Please copy exactly the lines that run from the start of the entries to the line containing "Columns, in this", inclusive.
··· Given entries ···
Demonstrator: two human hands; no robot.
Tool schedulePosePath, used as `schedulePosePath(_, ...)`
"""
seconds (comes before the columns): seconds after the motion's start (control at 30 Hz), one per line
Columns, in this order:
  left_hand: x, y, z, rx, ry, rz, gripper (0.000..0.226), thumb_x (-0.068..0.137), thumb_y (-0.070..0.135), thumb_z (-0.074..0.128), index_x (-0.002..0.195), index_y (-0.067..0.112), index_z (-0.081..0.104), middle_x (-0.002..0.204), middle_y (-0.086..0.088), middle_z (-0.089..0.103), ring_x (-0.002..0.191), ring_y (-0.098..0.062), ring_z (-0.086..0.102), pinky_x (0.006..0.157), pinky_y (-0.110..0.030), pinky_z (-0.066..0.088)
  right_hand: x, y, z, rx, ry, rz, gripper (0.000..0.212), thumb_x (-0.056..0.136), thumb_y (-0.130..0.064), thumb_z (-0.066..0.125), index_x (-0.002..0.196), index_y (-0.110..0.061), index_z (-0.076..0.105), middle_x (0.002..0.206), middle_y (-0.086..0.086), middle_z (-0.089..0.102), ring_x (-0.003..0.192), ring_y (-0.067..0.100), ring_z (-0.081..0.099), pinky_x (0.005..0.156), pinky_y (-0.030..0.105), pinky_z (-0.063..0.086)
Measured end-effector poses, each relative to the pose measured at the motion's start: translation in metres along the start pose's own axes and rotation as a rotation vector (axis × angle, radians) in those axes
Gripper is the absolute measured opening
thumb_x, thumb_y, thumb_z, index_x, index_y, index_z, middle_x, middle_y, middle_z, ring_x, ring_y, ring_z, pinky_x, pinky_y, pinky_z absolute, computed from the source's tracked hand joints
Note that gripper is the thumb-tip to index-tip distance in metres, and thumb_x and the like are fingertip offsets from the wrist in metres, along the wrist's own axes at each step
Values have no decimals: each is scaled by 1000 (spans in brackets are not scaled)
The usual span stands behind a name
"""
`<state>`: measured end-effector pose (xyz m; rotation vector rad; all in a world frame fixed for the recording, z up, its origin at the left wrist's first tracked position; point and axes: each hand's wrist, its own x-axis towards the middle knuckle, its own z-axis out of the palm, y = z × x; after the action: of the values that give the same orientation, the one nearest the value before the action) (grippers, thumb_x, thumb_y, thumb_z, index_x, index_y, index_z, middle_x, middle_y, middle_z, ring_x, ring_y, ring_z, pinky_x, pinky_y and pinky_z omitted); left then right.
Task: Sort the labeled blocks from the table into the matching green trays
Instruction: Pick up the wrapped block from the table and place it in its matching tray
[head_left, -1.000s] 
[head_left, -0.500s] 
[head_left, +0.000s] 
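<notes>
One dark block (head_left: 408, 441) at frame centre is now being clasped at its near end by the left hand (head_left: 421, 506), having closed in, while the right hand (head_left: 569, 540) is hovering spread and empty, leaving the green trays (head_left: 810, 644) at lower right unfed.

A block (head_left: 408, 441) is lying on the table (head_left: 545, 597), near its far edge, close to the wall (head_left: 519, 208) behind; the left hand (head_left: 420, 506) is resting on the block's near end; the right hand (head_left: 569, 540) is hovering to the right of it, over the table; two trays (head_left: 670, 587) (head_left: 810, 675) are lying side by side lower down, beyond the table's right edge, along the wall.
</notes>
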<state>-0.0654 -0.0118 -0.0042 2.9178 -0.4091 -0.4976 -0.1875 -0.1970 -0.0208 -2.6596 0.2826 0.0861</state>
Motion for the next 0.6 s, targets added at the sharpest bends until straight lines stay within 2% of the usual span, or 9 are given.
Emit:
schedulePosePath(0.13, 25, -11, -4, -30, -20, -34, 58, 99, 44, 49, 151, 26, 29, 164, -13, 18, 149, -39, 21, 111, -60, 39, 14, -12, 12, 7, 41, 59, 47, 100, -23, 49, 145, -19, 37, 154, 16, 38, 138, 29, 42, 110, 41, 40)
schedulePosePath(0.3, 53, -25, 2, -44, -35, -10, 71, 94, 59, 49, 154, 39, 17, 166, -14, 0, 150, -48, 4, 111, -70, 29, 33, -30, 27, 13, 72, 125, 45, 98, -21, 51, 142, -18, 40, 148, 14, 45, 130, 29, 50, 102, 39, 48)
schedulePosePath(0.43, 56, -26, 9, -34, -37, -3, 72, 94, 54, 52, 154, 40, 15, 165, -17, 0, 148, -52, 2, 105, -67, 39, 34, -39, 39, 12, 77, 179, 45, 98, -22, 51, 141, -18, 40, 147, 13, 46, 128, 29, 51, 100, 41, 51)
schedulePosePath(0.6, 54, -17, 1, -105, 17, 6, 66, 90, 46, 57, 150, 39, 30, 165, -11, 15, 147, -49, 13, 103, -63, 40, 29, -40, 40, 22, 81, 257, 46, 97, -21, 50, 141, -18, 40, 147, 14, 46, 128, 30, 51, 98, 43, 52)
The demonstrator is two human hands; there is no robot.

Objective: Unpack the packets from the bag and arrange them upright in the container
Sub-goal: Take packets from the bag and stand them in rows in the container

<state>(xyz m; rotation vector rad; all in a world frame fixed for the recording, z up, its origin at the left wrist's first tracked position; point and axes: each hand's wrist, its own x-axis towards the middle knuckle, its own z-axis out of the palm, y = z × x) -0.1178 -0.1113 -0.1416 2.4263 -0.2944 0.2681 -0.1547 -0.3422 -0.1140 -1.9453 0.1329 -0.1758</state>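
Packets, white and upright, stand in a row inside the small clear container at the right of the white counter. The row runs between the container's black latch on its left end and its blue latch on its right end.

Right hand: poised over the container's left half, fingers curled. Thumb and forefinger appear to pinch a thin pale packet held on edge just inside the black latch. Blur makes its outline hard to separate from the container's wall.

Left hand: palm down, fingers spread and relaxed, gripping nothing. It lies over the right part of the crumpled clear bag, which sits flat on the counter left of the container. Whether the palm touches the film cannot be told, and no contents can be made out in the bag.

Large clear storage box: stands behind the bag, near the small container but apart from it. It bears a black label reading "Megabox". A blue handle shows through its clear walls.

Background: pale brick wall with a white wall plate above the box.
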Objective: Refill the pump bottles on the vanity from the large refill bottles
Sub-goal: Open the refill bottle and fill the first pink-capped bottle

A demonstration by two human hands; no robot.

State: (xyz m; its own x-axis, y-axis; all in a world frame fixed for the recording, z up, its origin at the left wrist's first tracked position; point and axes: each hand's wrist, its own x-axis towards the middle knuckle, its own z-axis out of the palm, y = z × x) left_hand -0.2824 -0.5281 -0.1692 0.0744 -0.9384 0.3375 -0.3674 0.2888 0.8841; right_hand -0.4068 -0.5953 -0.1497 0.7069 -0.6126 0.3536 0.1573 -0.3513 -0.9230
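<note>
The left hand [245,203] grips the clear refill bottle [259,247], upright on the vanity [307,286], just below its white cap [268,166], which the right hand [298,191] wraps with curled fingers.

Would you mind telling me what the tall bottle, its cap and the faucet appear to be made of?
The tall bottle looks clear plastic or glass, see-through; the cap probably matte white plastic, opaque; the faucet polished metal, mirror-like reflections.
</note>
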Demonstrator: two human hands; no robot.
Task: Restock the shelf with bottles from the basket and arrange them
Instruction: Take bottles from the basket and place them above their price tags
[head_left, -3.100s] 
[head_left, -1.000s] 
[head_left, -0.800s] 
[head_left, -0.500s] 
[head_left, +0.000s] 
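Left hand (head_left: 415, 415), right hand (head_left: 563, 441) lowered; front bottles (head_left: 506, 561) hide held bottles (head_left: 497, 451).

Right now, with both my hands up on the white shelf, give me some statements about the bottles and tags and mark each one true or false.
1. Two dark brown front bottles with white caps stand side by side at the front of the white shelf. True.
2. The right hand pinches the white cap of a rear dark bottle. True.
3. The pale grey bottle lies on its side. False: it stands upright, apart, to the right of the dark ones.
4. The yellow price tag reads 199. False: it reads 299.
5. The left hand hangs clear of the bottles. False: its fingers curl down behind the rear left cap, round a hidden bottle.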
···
Answer space:
Demonstrator: two human hands; no robot.
Tool schedulePosePath, used as `schedulePosePath(_, ...)`
"""
seconds (comes before the columns): seconds after the motion's start (control at 30 Hz), one per line
Columns, in this order:

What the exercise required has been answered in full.